*** Listed records Section Begins ***

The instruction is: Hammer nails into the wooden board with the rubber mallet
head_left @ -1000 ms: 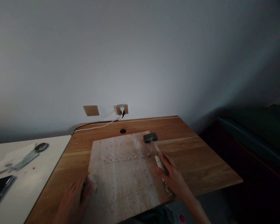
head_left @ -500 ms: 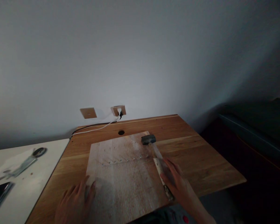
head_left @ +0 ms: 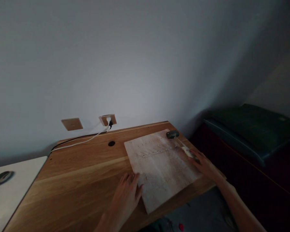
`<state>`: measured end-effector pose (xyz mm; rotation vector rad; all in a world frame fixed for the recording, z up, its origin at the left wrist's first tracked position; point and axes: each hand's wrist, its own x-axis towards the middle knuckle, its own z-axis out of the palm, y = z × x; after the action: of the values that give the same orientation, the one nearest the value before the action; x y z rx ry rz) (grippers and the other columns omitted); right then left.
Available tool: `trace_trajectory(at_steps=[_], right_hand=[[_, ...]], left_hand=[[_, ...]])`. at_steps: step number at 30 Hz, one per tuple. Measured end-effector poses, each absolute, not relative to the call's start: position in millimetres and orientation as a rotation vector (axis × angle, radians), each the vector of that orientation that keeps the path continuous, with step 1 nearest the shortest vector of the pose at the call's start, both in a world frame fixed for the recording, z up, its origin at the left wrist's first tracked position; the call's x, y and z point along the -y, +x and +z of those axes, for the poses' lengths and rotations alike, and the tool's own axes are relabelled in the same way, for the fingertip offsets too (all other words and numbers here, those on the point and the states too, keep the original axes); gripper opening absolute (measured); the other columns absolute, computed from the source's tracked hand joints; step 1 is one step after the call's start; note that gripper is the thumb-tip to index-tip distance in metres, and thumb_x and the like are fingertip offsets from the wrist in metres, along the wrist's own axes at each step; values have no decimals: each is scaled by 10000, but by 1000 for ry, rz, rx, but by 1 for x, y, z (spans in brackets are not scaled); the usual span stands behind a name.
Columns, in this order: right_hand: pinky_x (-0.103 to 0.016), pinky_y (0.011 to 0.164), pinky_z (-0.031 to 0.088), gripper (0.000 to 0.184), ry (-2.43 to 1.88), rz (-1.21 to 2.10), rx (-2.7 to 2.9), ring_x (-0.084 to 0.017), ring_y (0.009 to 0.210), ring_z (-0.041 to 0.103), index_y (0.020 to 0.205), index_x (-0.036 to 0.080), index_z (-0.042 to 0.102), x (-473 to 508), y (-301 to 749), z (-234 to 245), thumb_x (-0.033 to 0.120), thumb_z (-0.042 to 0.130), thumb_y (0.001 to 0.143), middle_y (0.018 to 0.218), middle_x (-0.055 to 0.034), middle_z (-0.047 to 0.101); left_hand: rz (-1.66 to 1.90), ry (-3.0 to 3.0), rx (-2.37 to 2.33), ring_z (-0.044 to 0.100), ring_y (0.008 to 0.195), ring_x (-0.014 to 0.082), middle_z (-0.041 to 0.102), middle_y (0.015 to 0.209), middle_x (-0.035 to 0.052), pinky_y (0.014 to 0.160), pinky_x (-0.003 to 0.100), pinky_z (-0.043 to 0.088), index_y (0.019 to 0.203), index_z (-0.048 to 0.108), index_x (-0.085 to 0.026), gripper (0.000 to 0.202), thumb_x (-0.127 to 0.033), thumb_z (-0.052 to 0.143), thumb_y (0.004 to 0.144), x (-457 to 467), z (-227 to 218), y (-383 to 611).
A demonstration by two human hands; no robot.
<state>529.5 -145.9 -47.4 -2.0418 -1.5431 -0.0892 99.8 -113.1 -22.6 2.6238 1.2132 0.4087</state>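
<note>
A pale wooden board (head_left: pixel 159 174) rests at a slant on the desk, with a row of small nails (head_left: pixel 157 151) sticking up across it and small marks further back. On its right side lies a hammer (head_left: pixel 186 150), its dark head (head_left: pixel 172 134) near the board's far right corner. My right hand (head_left: pixel 203 164) is closed around the lower handle, close to the board's right edge. At the board's left edge, my left hand (head_left: pixel 128 191) touches it with thumb and fingers apart, holding nothing.
The wooden desk (head_left: pixel 87 180) has a round cable hole (head_left: pixel 111 143). Cords (head_left: pixel 79 142) run along its back to a wall socket (head_left: pixel 108 120). A white table (head_left: pixel 19 187) with a dark round item adjoins on the left. A green cushioned object (head_left: pixel 253 129) stands right.
The board has slid right across the desk and turned a little, the hammer with it. Both hands have moved right along with it. The view has swung rightward.
</note>
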Motion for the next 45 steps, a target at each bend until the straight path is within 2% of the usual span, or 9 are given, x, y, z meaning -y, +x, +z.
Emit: trace_trajectory(at_steps=[4, 7, 10, 13, 20, 26, 32, 41, 45], right_hand=[[-447, 954, 551, 480, -2057, -191, 1436, -318, 1123, 685, 1164, 188, 712, 154, 556, -46, 519, 493, 892, 1236, -168, 703], [-456, 924, 548, 474, -2065, -304, 1303, -315, 1039, 693, 1069, 174, 705, 169, 561, -52, 512, 401, 936, 1112, -172, 721], [-458, 902, 542, 435, -2075, -378, 1213, -316, 990, 687, 1051, 175, 681, 182, 560, -59, 473, 386, 934, 1054, -172, 723], [-495, 953, 517, 493, -2107, -381, 1211, -348, 1086, 657, 1160, 158, 658, 185, 559, -65, 503, 402, 917, 1139, -190, 716], [-538, 930, 518, 610, -2255, -224, 1305, -374, 1046, 698, 1233, 144, 668, 169, 558, -69, 581, 336, 967, 1168, -199, 744], [-467, 958, 521, 455, -2258, -160, 1428, -304, 1067, 705, 1217, 228, 687, 172, 551, -56, 488, 392, 989, 1124, -131, 761], [-474, 1001, 515, 354, -2110, -126, 1661, -292, 1165, 667, 1244, 270, 673, 202, 488, -60, 403, 458, 995, 1243, -111, 727], [-472, 910, 595, 307, -1856, -6, 1699, -292, 1093, 686, 1303, 271, 567, 209, 349, -35, 398, 502, 1031, 1171, -99, 719], [-427, 972, 572, 309, -1672, 13, 1942, -256, 1134, 654, 1324, 257, 564, 159, 313, 0, 233, 487, 1025, 1226, -105, 660]], left_hand=[[406, 2624, -1190, 705, 1056, 326, 771, 1068, 117, 957, 518, 530, 1223, 681, -199, 337, -363, 444, 1049, 98, -11, 120], [495, 2619, -1231, 738, 944, 282, 782, 947, 102, 922, 485, 556, 1281, 645, -176, 386, -216, 337, 1052, 82, -16, 109], [701, 2626, -1128, 653, 1226, 241, 688, 1322, 122, 1014, 456, 535, 1598, 258, -210, 721, 14, 287, 914, 73, -26, 100], [780, 2679, -1070, 372, 1498, 278, 357, 1634, 162, 1137, 511, 443, 1637, 38, -228, 783, -21, 315, 935, 66, -32, 109], [638, 2807, -1030, 472, 1421, 353, 532, 1492, 218, 1192, 570, 349, 1570, 254, -137, 702, -518, 475, 1024, 50, -43, 151], [502, 2816, -1180, 598, 1272, 350, 608, 1387, 192, 1071, 497, 493, 1337, 572, -135, 499, -496, 549, 992, 49, -33, 140], [386, 2744, -1400, 705, 1064, 324, 709, 1222, 146, 963, 482, 552, 1299, 614, -170, 408, -441, 528, 1005, 51, -17, 76], [478, 2625, -1651, 671, 1149, 340, 698, 1280, 131, 997, 512, 542, 1268, 663, -214, 394, -405, 559, 939, 69, -38, -76], [571, 2503, -1404, 700, 1081, 264, 711, 1229, 84, 972, 410, 564, 1232, 683, -246, 349, -335, 494, 952, 56, -32, -86]])
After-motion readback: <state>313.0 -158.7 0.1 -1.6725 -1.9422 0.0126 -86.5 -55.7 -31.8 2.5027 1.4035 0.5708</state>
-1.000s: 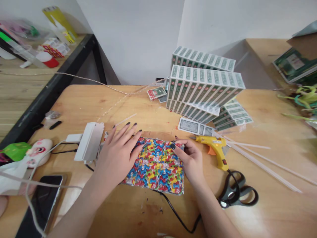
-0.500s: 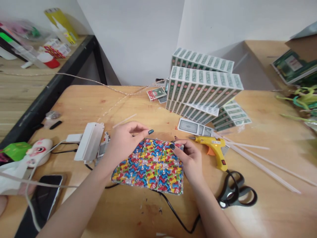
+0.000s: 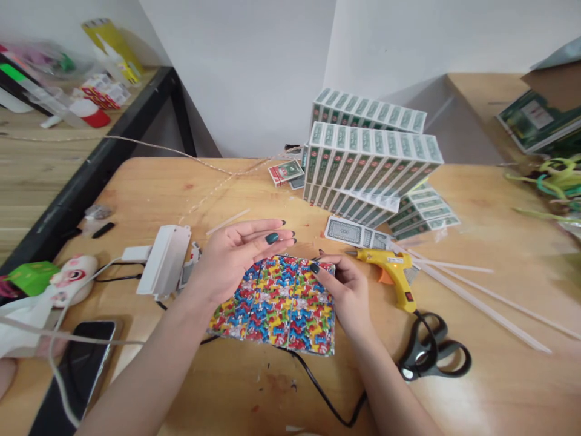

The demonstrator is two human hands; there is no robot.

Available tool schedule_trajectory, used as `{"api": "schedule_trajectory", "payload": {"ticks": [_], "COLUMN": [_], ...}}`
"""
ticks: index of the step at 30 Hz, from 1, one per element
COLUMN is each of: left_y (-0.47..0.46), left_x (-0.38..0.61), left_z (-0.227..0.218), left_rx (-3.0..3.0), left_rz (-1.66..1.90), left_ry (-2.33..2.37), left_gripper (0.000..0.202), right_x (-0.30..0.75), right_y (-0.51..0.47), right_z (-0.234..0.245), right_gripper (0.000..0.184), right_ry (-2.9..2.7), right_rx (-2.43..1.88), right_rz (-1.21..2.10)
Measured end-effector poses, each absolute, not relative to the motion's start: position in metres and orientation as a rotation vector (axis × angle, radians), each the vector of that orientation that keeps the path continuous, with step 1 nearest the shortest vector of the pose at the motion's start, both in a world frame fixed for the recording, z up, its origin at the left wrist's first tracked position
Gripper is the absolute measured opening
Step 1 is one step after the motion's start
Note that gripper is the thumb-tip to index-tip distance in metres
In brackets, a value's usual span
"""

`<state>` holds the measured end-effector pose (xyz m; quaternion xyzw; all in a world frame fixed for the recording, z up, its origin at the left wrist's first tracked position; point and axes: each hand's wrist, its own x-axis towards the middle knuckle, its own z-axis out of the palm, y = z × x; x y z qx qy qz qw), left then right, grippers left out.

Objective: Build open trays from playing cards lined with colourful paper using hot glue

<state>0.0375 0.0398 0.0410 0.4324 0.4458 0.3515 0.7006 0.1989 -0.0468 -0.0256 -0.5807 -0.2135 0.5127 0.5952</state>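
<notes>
A panel of joined playing cards, its backs covered in a busy red, blue, yellow and green pattern, is held above the table. My right hand grips its upper right corner, thumb on the patterned face and the other fingers behind. Over the panel's upper left part is my left hand, fingers stretched out with nothing in them; it hides that corner. Just right of my right hand lies a yellow hot glue gun, its nozzle pointing left. Grey-backed cards lie behind the nozzle.
Green-and-white card boxes stand stacked at the back. Black scissors and clear glue sticks lie to the right. On the left are a white power box, a phone and a white cord. A black cable runs under the panel.
My left hand has opened its fingers, from a thumb-and-finger pinch to stretched out, and shifted slightly right. My right hand and the card panel have barely moved.
</notes>
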Motion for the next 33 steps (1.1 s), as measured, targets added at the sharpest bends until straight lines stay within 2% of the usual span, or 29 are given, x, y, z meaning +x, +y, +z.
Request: {"api": "schedule_trajectory", "payload": {"ticks": [13,33], "left_y": [0.034,0.029], "left_x": [0.041,0.047], "left_z": [0.038,0.045], "left_rx": [1.320,1.332], "left_rz": [0.820,0.709], "left_ry": [1.139,1.109], "left_gripper": [0.011,0.034], "right_x": [0.199,0.198], "right_y": [-0.047,-0.047], "right_z": [-0.025,-0.026], "right_gripper": [0.026,0.022], "right_ry": [-0.489,-0.528], "right_rx": [-1.343,-1.357], "right_rz": [1.200,1.159]}}
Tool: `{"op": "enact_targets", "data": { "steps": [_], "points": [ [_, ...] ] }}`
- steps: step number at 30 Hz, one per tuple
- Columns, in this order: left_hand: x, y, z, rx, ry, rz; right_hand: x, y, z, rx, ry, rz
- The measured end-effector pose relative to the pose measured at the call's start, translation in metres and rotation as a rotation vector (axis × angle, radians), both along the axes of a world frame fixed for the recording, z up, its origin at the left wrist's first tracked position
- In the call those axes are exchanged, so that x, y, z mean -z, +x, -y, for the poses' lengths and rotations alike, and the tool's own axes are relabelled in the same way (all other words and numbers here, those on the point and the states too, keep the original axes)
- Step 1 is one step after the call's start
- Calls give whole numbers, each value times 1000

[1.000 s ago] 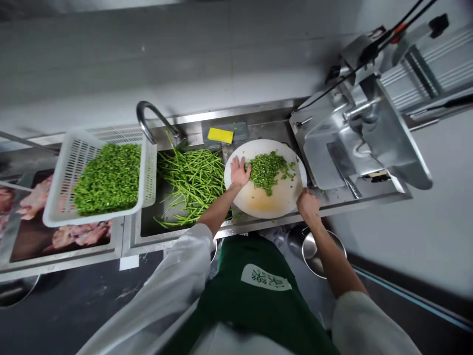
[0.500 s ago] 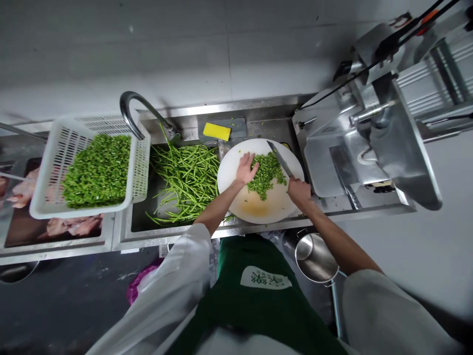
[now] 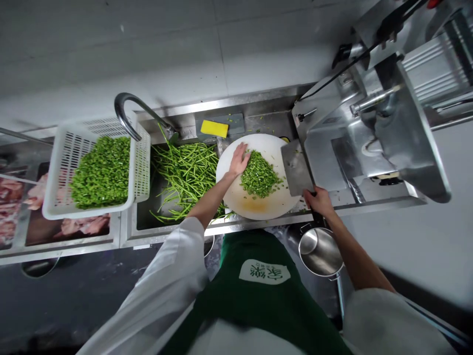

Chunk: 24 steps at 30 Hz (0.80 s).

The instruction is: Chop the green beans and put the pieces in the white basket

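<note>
Left hand (image 3: 239, 160) open, fingers loosely spread, palm against left edge of chopped greens (image 3: 259, 175). Pile sits mid round white cutting board (image 3: 254, 208), on steel surface (image 3: 362, 203). Right hand (image 3: 320, 201) wrapped tight round handle of cleaver (image 3: 296, 169). Blade (broad side up) lies at board's right rim, apart from pile. Whole long beans (image 3: 186, 172) in sink just left of board; white basket (image 3: 66, 162) with more chopped greens further left.
</note>
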<state>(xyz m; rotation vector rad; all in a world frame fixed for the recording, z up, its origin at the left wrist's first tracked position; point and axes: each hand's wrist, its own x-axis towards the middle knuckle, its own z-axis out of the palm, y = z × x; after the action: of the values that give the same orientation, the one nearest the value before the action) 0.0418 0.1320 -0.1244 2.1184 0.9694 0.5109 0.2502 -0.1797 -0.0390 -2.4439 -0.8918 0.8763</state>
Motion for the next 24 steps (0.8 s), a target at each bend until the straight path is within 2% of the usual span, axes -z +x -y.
{"op": "enact_targets", "data": {
  "steps": [2, 5, 7, 11, 15, 20, 24],
  "points": [
    [-1, 7, -4, 115, -26, -34, 12, 9, 28, 163, 94, -198],
    [-4, 1, 15, 284, -33, 24, 29, 2, 57, 275, 190, -335],
    [-5, -14, 40, 250, -10, 73, 37, -13, 63, 300, 221, -369],
    [-6, -38, 99, -27, 76, 25, 47, -53, 44, 314, 202, -390],
    [-6, -27, 143, -138, 143, 7, 51, -102, 12, 248, 195, -396],
    [-6, -1, 167, -140, 203, 42, 49, -152, -14, 203, 285, -462],
    [-10, 6, 176, -124, 268, 58, 47, -166, -18, 253, 348, -510]
  ]
}}
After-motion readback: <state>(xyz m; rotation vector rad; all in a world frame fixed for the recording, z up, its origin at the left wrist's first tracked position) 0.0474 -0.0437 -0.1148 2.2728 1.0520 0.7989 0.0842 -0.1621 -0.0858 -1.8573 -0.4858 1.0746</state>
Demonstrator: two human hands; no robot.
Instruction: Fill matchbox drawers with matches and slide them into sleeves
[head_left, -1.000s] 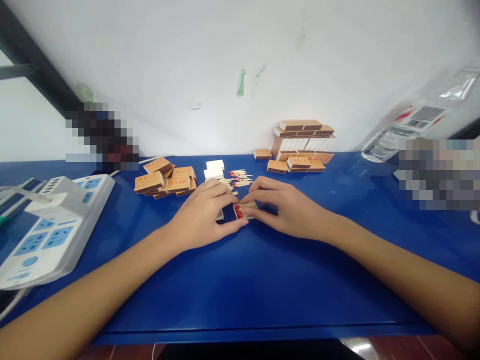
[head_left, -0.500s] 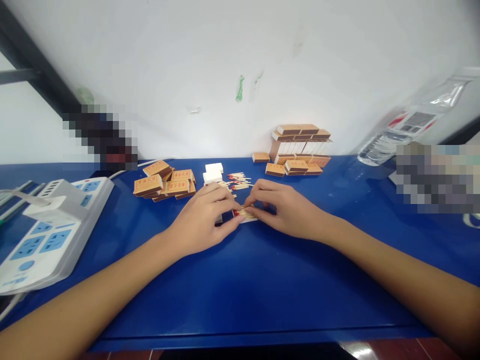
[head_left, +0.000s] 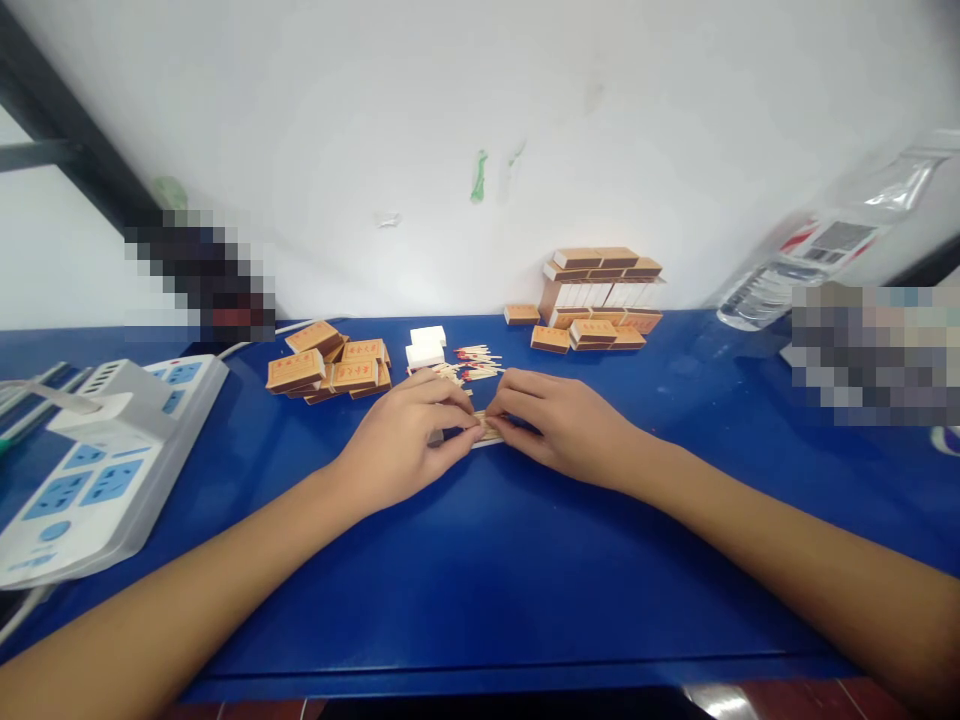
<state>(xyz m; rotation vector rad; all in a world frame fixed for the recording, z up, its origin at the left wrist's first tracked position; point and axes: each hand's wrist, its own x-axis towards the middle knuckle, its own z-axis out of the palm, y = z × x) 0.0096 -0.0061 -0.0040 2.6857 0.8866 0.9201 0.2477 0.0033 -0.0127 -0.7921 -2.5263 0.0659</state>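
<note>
Blue tabletop point(head_left: 525, 580) runs from a front edge point(head_left: 525, 680) back to a white wall point(head_left: 337, 120), leaving a broad stretch of surface between that edge and the hands. Midway across lies a small tray point(head_left: 486, 440) of matches point(head_left: 490, 432), mostly covered by fingers. Left hand point(head_left: 409, 435) and right hand point(head_left: 574, 425) meet over it, each with thumb and fingertips nearly closed at the tray; whether they grip tray or matches cannot be told. Just behind sit loose matches point(head_left: 480, 363) and white boxes point(head_left: 426, 346). Matchboxes point(head_left: 330, 368) lie heaped to the left; a stack point(head_left: 600, 300) rises near the wall, right. Farther out, a power strip point(head_left: 112, 480) and a bottle point(head_left: 817, 250) bound the sides.
</note>
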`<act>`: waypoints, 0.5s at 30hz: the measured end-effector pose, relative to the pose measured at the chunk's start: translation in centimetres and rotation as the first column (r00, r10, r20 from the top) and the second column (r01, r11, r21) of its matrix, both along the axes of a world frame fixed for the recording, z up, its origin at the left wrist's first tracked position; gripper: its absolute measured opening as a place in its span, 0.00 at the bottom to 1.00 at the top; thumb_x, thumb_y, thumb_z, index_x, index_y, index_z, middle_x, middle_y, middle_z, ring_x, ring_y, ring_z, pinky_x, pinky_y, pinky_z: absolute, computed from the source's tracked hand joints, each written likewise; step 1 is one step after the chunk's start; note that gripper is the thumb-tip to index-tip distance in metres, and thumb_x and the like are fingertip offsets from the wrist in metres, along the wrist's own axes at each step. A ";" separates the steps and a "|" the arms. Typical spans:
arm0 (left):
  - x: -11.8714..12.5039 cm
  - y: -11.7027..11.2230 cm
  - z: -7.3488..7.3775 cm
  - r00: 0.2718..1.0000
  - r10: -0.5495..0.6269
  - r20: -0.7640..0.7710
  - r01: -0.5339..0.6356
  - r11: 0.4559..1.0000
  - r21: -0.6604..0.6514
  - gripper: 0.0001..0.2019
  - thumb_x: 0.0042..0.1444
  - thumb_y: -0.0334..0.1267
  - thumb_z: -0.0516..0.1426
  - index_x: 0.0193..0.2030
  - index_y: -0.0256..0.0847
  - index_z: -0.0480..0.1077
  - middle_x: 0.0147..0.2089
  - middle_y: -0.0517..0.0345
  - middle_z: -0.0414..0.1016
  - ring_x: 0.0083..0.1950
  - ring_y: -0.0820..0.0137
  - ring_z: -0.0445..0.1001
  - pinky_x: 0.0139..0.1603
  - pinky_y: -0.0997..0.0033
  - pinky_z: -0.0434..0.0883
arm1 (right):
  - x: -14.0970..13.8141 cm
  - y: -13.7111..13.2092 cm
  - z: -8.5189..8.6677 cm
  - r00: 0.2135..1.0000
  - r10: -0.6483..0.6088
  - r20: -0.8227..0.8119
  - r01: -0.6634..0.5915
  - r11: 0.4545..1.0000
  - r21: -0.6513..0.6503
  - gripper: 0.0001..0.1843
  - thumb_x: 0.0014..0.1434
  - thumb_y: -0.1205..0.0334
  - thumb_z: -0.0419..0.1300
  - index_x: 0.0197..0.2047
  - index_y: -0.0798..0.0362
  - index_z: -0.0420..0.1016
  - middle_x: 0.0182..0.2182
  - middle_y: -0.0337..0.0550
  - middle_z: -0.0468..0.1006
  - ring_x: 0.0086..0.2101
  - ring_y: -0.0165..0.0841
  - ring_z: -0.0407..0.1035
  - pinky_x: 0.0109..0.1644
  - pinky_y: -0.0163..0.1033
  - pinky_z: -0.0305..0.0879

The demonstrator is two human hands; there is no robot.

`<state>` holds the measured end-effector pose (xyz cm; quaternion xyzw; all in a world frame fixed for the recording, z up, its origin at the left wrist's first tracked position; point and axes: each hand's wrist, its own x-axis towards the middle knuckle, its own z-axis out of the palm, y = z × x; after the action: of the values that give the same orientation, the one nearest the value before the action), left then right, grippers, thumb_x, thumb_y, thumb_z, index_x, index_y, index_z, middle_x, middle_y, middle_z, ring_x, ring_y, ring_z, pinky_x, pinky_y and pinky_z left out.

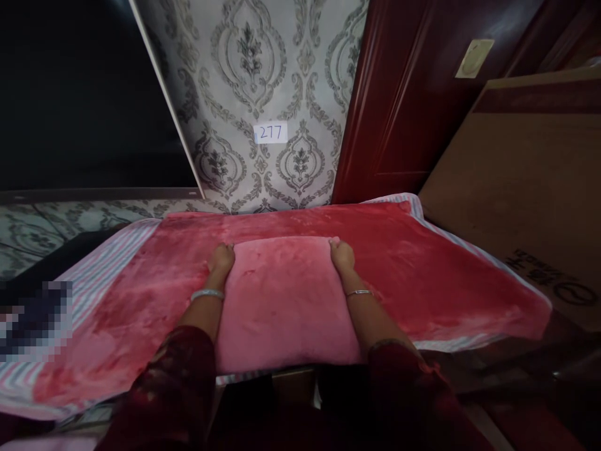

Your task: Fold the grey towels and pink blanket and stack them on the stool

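Observation:
A pink plush cloth, towel-like (286,300), lies spread over a larger red plush blanket (446,275). My left hand (221,258) is closed on the cloth's far left corner. At the far right corner, my right hand (342,255) pinches the same cloth, a bit of its edge showing above the fingers. Between my forearms the cloth looks nearly flat, with its near edge close to my body. Striped fabric borders the red blanket at its left and right.
A large dark screen (89,100) stands at the back left. Behind is patterned wallpaper (248,56) with a paper label (270,132) reading 277. A dark red door or panel (404,94) and a big cardboard box (526,169) are on the right. Something pixelated covers the left edge.

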<state>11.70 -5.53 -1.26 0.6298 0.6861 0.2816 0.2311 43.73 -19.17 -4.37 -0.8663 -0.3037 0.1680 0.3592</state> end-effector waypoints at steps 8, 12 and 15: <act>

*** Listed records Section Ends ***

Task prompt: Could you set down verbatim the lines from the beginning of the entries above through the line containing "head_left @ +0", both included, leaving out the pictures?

Result for this exercise:
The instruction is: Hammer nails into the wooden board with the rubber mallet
head_left @ -1000 ms: 
head_left @ -500 ms: 
head_left @ +0 ms: 

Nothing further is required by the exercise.